**Exercise prompt**
From the listing below, copy only the lines from the line that contains "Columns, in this" to the line that contains "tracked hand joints", counting those two lines as part of the copy.

(Given information Opens)

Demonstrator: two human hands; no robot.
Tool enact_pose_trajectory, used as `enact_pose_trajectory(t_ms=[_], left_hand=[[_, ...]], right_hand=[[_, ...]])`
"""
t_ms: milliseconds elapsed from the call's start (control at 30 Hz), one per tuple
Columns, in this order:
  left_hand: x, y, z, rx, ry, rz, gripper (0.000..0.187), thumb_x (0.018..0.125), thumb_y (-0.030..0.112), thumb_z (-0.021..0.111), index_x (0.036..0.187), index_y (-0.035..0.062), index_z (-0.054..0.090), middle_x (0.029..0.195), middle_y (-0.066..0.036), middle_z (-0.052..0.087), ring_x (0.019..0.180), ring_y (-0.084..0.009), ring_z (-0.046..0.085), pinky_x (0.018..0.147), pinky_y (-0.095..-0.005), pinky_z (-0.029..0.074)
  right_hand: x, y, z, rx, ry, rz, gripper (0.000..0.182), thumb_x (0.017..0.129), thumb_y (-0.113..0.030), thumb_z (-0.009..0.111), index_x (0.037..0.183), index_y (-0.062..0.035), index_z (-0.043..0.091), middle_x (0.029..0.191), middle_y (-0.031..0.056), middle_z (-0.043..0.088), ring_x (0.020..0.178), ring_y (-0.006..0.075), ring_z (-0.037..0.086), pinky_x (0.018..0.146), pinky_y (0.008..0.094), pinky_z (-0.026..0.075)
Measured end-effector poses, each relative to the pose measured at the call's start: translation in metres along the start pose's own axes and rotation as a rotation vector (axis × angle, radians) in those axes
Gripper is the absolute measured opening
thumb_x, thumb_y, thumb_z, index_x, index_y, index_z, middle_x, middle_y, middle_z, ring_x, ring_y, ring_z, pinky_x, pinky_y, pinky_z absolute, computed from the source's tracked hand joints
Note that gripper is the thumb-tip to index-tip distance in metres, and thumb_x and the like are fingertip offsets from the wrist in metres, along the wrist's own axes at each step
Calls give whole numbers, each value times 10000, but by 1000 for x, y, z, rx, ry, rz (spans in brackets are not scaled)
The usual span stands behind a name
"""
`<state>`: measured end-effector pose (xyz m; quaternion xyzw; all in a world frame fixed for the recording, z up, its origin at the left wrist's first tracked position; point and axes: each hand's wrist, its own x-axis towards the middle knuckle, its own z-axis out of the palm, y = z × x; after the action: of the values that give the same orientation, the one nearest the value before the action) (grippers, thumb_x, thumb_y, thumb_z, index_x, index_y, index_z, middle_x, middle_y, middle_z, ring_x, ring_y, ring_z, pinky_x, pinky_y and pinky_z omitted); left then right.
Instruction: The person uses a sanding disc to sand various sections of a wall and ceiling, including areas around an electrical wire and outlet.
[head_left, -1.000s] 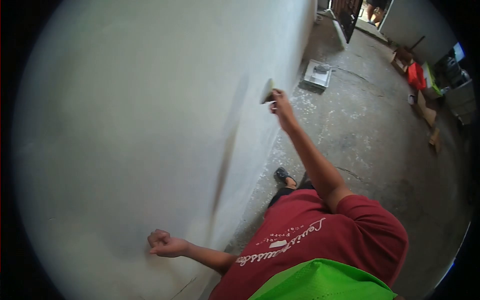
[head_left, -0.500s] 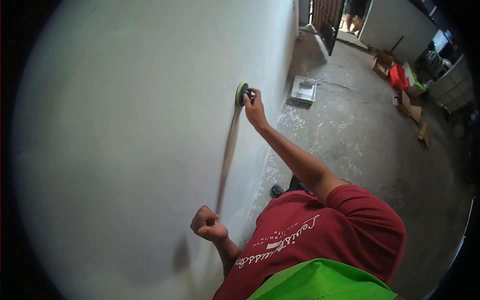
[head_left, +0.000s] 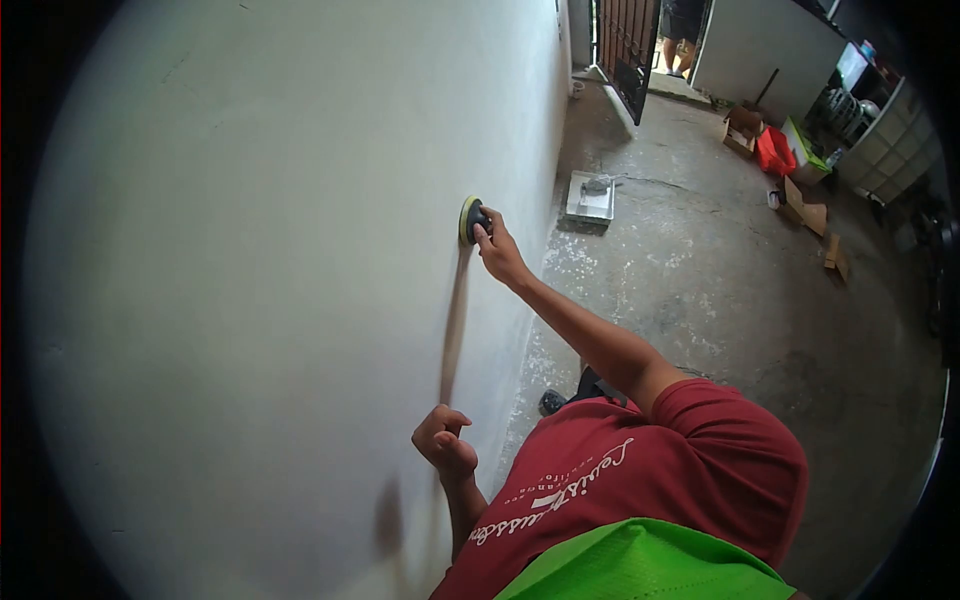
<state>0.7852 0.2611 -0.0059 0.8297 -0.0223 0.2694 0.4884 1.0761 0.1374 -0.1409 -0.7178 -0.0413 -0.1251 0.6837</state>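
My right hand [head_left: 492, 240] grips a round sanding pad [head_left: 471, 221] with a black back and a yellow-green rim. The pad's face is against the pale wall [head_left: 250, 250], and my right arm stretches out toward it. Lower down, close to the wall, my left hand [head_left: 445, 440] is raised with its fingers curled in a loose fist. Nothing shows inside it. Shadows of both arms fall on the wall.
A paint tray [head_left: 591, 197] lies on the concrete floor [head_left: 690, 260] beside the wall. Cardboard boxes [head_left: 742, 130], a red bag [head_left: 774, 151] and a green-lidded bin [head_left: 806, 150] stand at the upper right. Past an open gate [head_left: 627, 55], a person's legs [head_left: 678, 55] are visible.
My right hand and the pad have moved down and slightly left in the view. My left hand has shifted right. The floor objects also appear further left, as the camera has turned.
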Motion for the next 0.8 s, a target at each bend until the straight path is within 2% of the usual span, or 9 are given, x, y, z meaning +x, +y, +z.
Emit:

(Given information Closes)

**Exercise response**
Columns, in this order:
  left_hand: x, y, z, rx, ry, rz, gripper (0.000..0.187), thumb_x (0.018..0.125), thumb_y (-0.030..0.112), thumb_z (-0.021..0.111), index_x (0.036..0.187), index_y (-0.035..0.062), index_z (-0.054..0.090), middle_x (0.029..0.195), middle_y (-0.066..0.036), middle_z (-0.052..0.087), ring_x (0.019..0.180), ring_y (-0.084..0.009), ring_z (-0.046..0.085), pinky_x (0.018..0.147), pinky_y (-0.095..-0.005), pinky_z (-0.029..0.074)
  right_hand: x, y, z, rx, ry, rz, gripper (0.000..0.182), thumb_x (0.017..0.129), thumb_y (-0.113..0.030), thumb_z (-0.009..0.111), index_x (0.037..0.183), index_y (-0.062..0.035), index_z (-0.043..0.091), middle_x (0.029..0.191), middle_y (-0.031..0.056), middle_z (-0.043..0.088), ring_x (0.020..0.178), ring_y (-0.006..0.075), ring_z (-0.037..0.086), pinky_x (0.018..0.146), pinky_y (0.008..0.094), pinky_z (-0.026..0.075)
Measured end-effector poses, each relative to the pose measured at the call's start: translation in metres along the start pose's own axes and rotation as a rotation vector (axis × angle, radians) in those axes
Gripper is the absolute measured opening
thumb_x, thumb_y, thumb_z, index_x, index_y, index_z, middle_x, middle_y, middle_z, ring_x, ring_y, ring_z, pinky_x, pinky_y, pinky_z absolute, computed from the source's tracked hand joints

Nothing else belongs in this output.